MULE CREEK - Overcrowded conditions at Mule Creek State Prison in Ione, Calif. (California Department of Corrections and Rehabilitation / EPA / May 22, 2011)
Cash-strapped Californians would rather ease "third-strike" penalties for some criminals and accept felons as neighbors than dig deeper into their pockets to relieve prison overcrowding, a new poll shows.
In the wake of a court order that the state move more than 33,000 inmates out of its packed prisons, an overwhelming number of voters oppose higher taxes — as well as cuts in key state services — to pay for more lockup space.
The survey, by The Times and the USC Dornsife College of Letters, Arts and Sciences, shows a clear shift in attitude by residents forced to confront the cost of tough sentencing laws passed in recent decades.
The ailing economy far outweighs crime as the top concern for most people today, the pollsters said.

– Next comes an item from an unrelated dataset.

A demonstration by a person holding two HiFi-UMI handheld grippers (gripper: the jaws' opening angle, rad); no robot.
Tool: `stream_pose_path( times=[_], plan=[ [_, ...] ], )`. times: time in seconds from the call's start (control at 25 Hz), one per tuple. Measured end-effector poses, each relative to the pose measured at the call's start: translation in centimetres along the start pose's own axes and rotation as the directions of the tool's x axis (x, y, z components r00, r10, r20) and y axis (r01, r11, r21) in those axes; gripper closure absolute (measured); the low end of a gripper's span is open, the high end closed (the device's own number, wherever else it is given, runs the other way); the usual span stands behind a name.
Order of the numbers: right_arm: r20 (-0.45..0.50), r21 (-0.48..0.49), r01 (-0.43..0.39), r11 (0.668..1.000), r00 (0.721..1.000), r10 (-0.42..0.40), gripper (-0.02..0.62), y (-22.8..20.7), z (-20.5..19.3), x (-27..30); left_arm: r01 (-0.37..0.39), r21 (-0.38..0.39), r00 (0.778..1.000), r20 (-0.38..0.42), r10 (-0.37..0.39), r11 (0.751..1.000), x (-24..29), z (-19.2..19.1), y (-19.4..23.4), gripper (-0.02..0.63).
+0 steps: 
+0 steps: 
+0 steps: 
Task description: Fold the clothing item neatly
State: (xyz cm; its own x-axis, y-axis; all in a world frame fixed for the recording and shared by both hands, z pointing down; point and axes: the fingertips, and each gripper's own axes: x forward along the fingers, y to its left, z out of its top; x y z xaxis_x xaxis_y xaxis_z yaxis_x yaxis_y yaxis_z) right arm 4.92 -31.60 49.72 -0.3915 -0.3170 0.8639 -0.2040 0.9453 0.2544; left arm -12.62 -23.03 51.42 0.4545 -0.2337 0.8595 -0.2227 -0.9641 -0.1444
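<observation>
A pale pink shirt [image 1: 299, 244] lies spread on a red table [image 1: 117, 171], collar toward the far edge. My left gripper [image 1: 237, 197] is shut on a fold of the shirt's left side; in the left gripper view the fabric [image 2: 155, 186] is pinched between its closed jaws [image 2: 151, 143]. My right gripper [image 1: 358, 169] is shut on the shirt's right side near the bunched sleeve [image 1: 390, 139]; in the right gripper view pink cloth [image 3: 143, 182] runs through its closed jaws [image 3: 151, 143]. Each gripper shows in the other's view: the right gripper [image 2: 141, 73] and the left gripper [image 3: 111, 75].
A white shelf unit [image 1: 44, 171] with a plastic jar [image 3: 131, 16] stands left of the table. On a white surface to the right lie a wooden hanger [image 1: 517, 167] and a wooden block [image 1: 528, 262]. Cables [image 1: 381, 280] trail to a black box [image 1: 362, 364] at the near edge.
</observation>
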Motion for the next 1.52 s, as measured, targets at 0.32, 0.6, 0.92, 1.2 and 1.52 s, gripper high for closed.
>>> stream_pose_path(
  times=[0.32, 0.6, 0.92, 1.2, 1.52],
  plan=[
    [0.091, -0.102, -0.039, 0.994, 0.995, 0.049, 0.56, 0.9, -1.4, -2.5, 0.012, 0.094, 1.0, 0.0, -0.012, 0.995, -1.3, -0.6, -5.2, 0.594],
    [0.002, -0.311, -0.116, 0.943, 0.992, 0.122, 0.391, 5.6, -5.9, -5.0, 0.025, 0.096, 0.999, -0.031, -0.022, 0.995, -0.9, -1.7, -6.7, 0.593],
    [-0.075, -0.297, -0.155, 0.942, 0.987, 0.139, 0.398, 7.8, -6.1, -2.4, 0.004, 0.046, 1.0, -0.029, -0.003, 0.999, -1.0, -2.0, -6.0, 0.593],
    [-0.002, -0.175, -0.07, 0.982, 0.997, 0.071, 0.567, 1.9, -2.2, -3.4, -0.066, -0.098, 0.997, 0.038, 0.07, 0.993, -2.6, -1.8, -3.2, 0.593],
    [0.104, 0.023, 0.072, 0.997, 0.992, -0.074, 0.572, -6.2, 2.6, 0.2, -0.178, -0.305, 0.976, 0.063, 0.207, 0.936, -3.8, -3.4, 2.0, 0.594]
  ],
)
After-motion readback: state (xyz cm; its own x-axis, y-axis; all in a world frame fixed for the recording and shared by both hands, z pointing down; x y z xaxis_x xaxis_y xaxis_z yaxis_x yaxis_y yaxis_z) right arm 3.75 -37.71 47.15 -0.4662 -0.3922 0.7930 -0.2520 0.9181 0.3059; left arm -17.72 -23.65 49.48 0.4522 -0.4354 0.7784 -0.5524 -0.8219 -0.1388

That, along with the court order, could help explain voters' new receptivity to changes long sought by prisoner-rights advocates:
— More than 60% of respondents, including majorities among Democrats, Republicans and those who declined to state a party preference, said they would support reducing life sentences for third strike offenders convicted of property crimes such as burglary, auto theft and shoplifting.
— Nearly 70% said they would sanction the early release of some low-level offenders whose crimes did not involve violence.
— About 80% said they approve of keeping low-level, nonviolent offenders in county custody — including jails, home detention or parole — instead of sending them to state prisons. The same percentage favors paroling inmates who are paralyzed, in comas or so debilitated by advanced disease that they no longer pose a threat to public safety.
The pollsters noted that people don't generally favor the release of convicted criminals. But "when it comes to prisons," said Linda DiVall of American Viewpoint, "voters are looking for solutions that don't raise taxes or take money from other priorities like education."